[SOURCE MATERIAL]
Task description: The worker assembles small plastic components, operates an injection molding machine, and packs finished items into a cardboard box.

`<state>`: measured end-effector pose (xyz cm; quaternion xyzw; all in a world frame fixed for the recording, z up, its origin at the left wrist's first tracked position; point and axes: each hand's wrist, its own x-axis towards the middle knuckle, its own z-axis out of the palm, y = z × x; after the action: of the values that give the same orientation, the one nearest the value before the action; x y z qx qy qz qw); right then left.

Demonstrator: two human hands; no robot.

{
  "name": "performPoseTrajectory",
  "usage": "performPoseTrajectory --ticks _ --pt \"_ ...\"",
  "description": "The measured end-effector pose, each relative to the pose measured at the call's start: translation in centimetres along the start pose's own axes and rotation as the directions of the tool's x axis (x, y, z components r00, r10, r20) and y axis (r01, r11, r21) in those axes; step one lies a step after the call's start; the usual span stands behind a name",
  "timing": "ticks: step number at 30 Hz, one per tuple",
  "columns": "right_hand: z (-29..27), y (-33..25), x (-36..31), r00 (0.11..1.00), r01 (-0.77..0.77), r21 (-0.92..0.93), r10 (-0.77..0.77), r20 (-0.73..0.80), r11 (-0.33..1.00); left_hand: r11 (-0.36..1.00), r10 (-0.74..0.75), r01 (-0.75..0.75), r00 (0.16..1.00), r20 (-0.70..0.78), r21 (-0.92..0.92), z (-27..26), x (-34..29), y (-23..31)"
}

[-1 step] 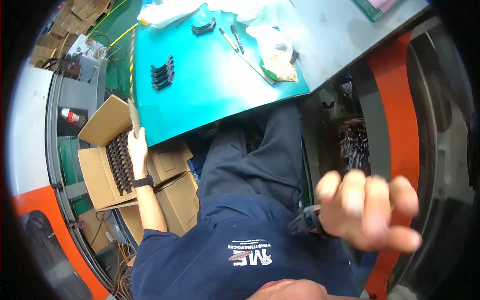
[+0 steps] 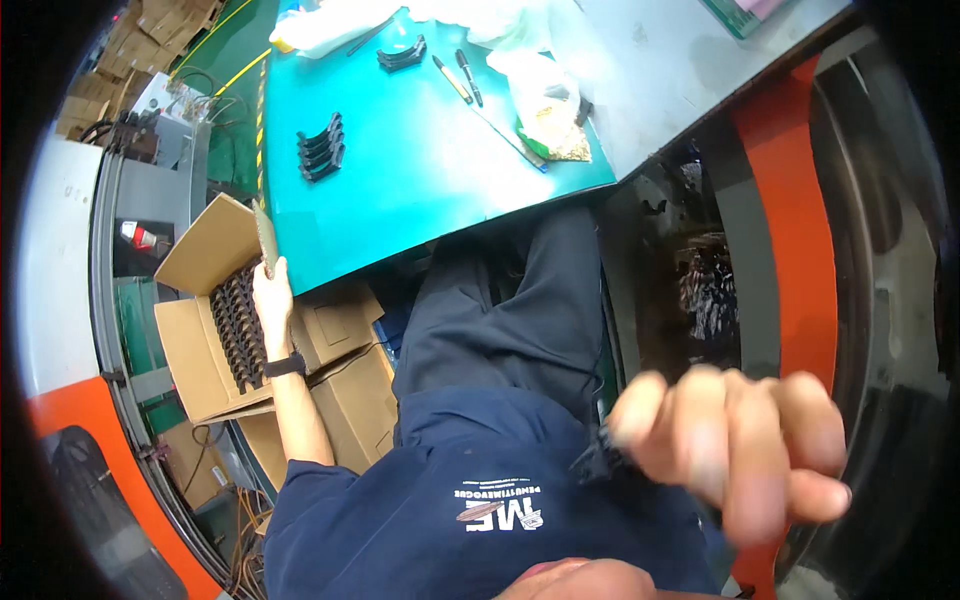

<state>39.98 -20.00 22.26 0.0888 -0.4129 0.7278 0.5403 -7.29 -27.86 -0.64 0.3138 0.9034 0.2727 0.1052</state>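
The head view looks down on a teal table (image 2: pixel 430 190) with a person seated at it in a dark blue top and dark trousers, and an open cardboard box (image 2: pixel 200 340) on the floor to the person's left, packed with rows of black curved parts (image 2: pixel 237 325). The right hand (image 2: pixel 735 445) hangs blurred close to the camera, fingers spread loosely and holding nothing. The left hand (image 2: pixel 272 300) reaches into the box, its fingers closed on a thin flat strip (image 2: pixel 266 238) standing against the table edge, while four more black curved parts (image 2: pixel 321 148) lie on the table top.
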Motion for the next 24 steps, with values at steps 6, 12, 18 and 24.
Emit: performPoseTrajectory --ticks 6,12,18,24 --pt "2.7 1.7 -0.9 0.986 0.073 0.437 -0.13 0.101 0.897 0.998 -0.024 0.027 0.999 -0.038 0.063 0.2 -0.1 1.2" --pt "2.1 3.4 0.2 0.958 0.13 0.488 -0.237 0.164 0.863 0.999 -0.016 0.017 1.0 -0.014 0.033 -0.3 -0.8 2.1" --pt "2.4 3.3 0.0 0.945 0.279 0.194 -0.305 0.12 0.941 0.999 -0.029 0.03 0.999 -0.02 0.044 0.0 -0.6 1.6" --pt "2.9 3.2 -1.2 0.942 0.336 -0.089 -0.335 0.034 0.938 0.999 -0.006 0.008 0.999 -0.035 0.038 0.1 -0.4 1.2"
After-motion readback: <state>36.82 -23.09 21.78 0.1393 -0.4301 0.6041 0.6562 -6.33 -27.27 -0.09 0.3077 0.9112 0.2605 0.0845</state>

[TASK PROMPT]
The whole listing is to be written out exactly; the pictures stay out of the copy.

[EXERCISE OUTPUT]
Task description: The worker assembles small plastic components, operates an injection molding machine, and packs finished items into a cardboard box.

`<state>`: measured end-effector pose (xyz cm; quaternion xyzw; all in a world frame fixed for the recording, z up, its origin at the left wrist's first tracked position; point and axes: each hand's wrist, its own x-axis towards the middle knuckle, its own z-axis out of the palm, y = z × x; after the action: of the values that give the same orientation, the one nearest the value before the action; x y z qx qy qz qw); right then left.

Demonstrator: two human hands; no robot.

{
  "name": "performPoseTrajectory",
  "usage": "performPoseTrajectory --ticks _ --pt \"_ ...\"",
  "description": "The measured end-effector pose, each relative to the pose measured at the call's start: translation in centimetres along the start pose's own axes and rotation as the directions of the tool's x axis (x, y, z components r00, r10, r20) and y axis (r01, r11, r21) in those axes; step one lies a step after the call's start; the usual span stands behind a name",
  "timing": "ticks: step number at 30 Hz, one per tuple",
  "columns": "right_hand: z (-29..27), y (-33..25), x (-36..31), r00 (0.11..1.00), r01 (-0.77..0.77), r21 (-0.92..0.93), r10 (-0.77..0.77), r20 (-0.73..0.80), r11 (-0.33..1.00); left_hand: r11 (-0.36..1.00), r10 (-0.74..0.75), r01 (-0.75..0.75), r00 (0.16..1.00), r20 (-0.70..0.78), r21 (-0.92..0.92), z (-27..26), x (-34..29), y (-23..31)"
}

[-1 step] 
[+0 steps] 

<state>39.98 -20.00 22.26 0.0888 -0.4129 0.7278 0.5403 -7.29 -27.86 -0.64 0.3138 0.9034 0.2727 0.1052</state>
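The head view looks down on a teal table (image 2: pixel 430 190) with a person seated at it in a dark blue top and dark trousers, and an open cardboard box (image 2: pixel 200 340) on the floor to the person's left, packed with rows of black curved parts (image 2: pixel 237 325). The right hand (image 2: pixel 735 445) hangs blurred close to the camera, fingers spread loosely and holding nothing. The left hand (image 2: pixel 272 300) reaches into the box, its fingers closed on a thin flat strip (image 2: pixel 266 238) standing against the table edge, while four more black curved parts (image 2: pixel 321 148) lie on the table top.
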Motion for the next 24 steps, with values at steps 6, 12, 18 and 24.
Emit: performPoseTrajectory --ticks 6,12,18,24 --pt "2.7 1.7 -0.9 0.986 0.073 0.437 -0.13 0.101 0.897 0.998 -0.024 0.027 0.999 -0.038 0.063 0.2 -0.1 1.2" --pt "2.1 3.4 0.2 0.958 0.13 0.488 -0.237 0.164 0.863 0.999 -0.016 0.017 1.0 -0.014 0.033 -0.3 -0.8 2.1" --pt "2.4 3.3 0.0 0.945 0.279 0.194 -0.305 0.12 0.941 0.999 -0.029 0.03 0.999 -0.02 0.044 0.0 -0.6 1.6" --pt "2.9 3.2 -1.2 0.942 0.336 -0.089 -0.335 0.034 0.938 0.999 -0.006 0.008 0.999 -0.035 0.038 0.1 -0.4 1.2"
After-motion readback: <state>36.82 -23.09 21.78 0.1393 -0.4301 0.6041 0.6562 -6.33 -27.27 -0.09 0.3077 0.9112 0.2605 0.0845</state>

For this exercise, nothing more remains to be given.